Bractwo szyprów w punkcie wyjścia
21 listopada 2003r. odbyło się spotkanie Dolnośląskiego Bractwa Szyprów.
Po utracie lokalu przez Wrocławski OZŻ dłuższy czas rozglądaliśmy się za miejscem, w którym przy symbolicznej szklaneczce piwa można snuć opowieści z minionego sezonu żeglarskiego i wymienić doświadczenia z innymi. Gościny
udzieliła nam przystań Jacht Klubu AZS a konkretnie działająca tam Tawerna na Tarasie.
Nic więc dziwnego, że i tematów AZS-owskich było na tym spotkaniu więcej niż
zwykle.
Zgodnie z ustalonym programem kpt. Jerzy Kosz przedstawił skutki wprowadzenia
flagowego jachtu JK AZS Wrocław, s/y Panoramy na skały w pobliżu Karlskrony w
Szwecji. Podkreślony został fakt, że części kłopotów można by uniknąć, gdyby
pechowy kapitan poinformował o zaistniałym zdarzeniu.

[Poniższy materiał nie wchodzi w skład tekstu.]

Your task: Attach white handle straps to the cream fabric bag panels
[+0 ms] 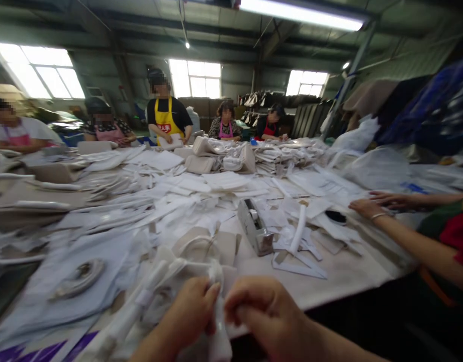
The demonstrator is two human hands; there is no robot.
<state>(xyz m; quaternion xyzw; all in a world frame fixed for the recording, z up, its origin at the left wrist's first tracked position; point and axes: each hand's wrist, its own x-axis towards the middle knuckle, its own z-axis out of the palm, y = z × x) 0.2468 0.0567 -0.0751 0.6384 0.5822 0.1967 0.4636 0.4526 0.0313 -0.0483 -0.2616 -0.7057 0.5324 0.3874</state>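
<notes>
At the bottom centre my left hand [191, 311] and my right hand [261, 311] are both closed in a pinch on a strip of white fabric [217, 296] held between them. The strip rises between my thumbs and hangs down below them. Just beyond my hands lies a beige cloth piece [204, 244] among more white strips on the table [344, 274].
A grey tape dispenser [256, 229] stands mid-table. White fabric pieces and paper cover most of the table. A co-worker's arms [389, 216] reach in from the right. Several other people work at the far side. Stacks of folded pieces [287, 151] sit at the back.
</notes>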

Pokazane zostały zdjęcia
uszkodzeń części podwodnej. W dyskusji, którą ten temat wywołał,
przeważały dwie opinie.
- Kapitanowie powinni bezwzględnie informować się o
wszelkich trudnościach, szczególnie takich, które mają wpływ na bezpieczeństwo żeglugi.
Najlepiej, jeśli można informację przekazać jeszcze w trakcie rejsu, aby
następny kapitan miał większe pole manewru. Wymaga tego solidarność
ludzi morza i zwykła uczciwość.
- Druga opinia stwierdzała, że są to cechy szczytne,
ale niestety zanikające i należy zwiększyć kontrolę przekazywanego jachtu,
włączając rutynowo oględziny nurka, jak to ma miejsce w wypożyczalniach
jachtów na całym świecie.
Tradycją jesiennych spotkań kapitanów jest wybór najciekawszego rejsu w minionym
sezonie i nadanie mu honorowego tytułu "Rejs Roku". Spośród opowiedzianych
rejsów zebrani w większości opowiedzieli się za damską załogą, która dowodzona
przez Annę Zabłocką-Kluczka dotarła jachtem s/y Nereus II do Islandii.
Być może sprawiła to magia miejsca, że w spotkaniu wzięło udział więcej niż
zwykle kapitanów jak i sympatyków pływań morskich, a wiele tematów było
omawianych długo po zakończeniu części oficjalnej. Tym większe podziękowania
należą się kierownictwu lokalu za nieodpłatne udostępnienie tawerny, bo gdzie
żeglarze poza jachtem czują się tak dobrze jak nie w tawernie.